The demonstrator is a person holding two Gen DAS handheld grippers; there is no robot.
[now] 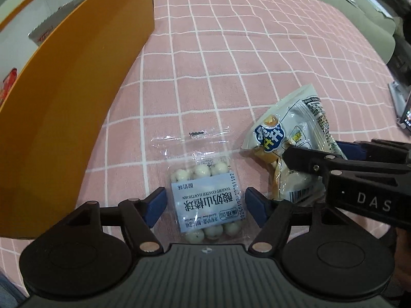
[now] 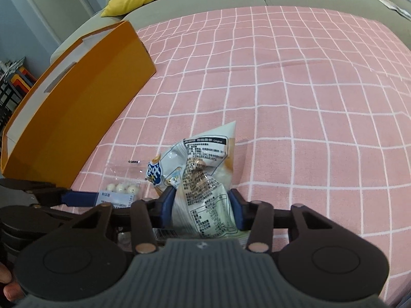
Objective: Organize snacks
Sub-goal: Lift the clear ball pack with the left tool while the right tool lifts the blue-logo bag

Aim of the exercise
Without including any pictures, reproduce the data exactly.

Exercise response
The demonstrator is a person holding two Gen DAS handheld grippers; there is no robot.
[now] 
[now] 
Objective: Organize snacks
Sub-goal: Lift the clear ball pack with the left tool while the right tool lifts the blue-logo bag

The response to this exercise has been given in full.